# Instructions for the task
The entries below hold a line with "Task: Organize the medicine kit" and a line with "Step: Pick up". Return those lines and all that lie between them, exactly and only.

___ Data extracts ___

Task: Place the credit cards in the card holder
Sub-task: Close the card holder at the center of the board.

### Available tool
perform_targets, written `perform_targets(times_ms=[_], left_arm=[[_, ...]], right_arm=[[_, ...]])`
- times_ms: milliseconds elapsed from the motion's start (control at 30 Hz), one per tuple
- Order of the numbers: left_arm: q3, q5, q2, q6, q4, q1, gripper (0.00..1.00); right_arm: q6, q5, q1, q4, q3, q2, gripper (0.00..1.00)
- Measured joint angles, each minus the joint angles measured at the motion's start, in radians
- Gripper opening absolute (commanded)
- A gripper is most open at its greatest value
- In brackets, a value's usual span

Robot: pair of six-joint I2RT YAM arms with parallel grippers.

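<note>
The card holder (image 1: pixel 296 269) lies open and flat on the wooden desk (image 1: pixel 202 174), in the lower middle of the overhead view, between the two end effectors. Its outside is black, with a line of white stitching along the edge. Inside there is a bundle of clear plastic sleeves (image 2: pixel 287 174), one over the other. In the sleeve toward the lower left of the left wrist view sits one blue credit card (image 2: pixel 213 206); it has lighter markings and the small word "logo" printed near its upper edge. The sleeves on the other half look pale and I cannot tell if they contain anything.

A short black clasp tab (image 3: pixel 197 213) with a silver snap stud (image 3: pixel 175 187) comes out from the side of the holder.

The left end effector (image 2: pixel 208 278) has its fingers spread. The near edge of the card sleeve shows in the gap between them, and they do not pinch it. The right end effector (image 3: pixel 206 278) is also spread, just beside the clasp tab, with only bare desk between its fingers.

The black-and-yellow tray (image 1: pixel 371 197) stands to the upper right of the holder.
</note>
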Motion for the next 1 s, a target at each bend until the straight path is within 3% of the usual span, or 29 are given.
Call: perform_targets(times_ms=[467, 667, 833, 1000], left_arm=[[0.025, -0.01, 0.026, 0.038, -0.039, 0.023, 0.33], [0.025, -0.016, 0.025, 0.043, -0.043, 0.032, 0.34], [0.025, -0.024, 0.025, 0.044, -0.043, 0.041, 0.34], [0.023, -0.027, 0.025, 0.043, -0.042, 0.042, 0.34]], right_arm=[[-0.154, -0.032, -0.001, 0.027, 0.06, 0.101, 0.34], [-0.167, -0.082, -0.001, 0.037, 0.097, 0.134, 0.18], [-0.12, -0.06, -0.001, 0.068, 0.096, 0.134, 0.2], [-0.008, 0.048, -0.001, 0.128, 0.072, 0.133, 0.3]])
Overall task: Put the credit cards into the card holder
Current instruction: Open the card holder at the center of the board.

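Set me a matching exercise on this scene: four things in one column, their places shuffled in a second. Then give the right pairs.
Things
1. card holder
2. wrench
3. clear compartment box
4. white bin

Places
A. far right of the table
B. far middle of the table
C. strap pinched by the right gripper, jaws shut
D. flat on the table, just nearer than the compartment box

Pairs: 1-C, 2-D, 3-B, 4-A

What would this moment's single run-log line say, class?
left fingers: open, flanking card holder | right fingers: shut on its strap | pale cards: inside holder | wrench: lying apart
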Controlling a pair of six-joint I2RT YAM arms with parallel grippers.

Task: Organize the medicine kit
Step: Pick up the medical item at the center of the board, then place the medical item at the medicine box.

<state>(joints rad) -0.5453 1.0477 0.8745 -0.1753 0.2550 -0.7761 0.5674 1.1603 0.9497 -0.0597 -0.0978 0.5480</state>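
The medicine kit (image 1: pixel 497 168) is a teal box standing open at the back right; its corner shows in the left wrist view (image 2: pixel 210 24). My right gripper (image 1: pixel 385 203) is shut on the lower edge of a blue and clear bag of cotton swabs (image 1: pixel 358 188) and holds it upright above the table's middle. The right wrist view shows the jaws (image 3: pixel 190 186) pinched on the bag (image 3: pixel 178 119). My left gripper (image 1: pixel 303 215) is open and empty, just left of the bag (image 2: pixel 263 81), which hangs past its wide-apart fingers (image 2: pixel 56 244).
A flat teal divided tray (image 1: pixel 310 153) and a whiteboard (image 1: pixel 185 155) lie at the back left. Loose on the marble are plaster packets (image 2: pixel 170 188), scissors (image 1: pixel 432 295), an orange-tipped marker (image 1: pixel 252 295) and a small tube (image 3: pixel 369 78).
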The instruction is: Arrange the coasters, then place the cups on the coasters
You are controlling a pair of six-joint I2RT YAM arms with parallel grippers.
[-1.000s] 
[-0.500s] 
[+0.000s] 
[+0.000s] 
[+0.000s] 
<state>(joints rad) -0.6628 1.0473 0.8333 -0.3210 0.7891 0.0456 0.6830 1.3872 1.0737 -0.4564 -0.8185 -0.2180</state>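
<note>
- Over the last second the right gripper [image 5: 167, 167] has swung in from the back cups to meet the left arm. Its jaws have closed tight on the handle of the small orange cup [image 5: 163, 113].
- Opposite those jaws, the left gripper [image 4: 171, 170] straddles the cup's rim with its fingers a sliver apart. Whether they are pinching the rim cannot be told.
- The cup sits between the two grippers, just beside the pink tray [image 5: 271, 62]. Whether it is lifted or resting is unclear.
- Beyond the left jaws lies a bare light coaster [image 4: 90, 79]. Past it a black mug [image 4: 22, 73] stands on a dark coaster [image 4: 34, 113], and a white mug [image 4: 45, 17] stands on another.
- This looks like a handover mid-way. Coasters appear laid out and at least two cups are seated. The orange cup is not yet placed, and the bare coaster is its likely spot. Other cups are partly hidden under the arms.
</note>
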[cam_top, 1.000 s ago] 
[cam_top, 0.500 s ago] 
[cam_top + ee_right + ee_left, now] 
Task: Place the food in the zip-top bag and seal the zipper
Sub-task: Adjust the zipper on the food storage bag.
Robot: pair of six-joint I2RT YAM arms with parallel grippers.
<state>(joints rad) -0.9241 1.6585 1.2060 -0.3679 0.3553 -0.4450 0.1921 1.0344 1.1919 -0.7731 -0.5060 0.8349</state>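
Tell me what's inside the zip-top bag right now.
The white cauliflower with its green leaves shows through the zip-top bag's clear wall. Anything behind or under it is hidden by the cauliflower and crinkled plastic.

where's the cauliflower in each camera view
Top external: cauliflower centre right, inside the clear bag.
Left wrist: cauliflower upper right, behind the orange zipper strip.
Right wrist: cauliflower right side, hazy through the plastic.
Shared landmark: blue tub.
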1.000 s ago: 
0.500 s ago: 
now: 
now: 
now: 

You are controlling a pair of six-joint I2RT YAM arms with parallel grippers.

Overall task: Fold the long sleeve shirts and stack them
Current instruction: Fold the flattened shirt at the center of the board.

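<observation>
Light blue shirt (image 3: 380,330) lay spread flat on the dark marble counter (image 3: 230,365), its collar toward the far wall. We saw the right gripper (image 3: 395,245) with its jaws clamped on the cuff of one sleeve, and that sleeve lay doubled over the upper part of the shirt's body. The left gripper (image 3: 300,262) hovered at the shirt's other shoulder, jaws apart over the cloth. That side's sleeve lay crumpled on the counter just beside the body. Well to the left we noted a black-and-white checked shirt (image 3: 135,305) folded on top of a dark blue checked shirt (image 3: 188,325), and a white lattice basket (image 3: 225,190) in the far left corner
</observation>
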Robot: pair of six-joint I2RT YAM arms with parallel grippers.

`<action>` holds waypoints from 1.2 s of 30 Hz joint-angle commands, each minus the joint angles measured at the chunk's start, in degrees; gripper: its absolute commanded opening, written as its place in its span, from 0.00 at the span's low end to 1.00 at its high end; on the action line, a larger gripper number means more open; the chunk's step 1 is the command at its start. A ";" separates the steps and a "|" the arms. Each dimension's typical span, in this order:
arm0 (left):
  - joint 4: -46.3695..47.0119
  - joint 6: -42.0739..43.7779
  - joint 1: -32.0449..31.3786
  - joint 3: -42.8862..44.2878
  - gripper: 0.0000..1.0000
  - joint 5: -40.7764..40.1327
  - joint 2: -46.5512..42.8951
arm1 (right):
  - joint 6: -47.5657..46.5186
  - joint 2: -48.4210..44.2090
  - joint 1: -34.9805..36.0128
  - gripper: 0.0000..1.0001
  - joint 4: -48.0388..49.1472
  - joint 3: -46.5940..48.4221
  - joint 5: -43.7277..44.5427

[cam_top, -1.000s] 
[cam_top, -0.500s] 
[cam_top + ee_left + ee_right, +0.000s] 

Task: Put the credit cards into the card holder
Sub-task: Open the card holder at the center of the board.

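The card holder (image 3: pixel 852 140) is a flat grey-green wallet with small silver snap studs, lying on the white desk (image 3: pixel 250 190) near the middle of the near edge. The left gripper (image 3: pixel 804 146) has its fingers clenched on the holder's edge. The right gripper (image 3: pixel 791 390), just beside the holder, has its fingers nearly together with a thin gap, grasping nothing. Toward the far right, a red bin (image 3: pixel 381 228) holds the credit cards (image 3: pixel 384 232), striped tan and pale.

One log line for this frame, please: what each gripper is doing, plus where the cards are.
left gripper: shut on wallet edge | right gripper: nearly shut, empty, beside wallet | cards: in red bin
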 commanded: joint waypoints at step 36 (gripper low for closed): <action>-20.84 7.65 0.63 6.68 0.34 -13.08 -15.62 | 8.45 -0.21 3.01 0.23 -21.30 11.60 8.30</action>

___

# Task solution
Task: Organize the medicine kit
Step: Pick up the medical item at the center of the board, then place the medical item at the medicine box.

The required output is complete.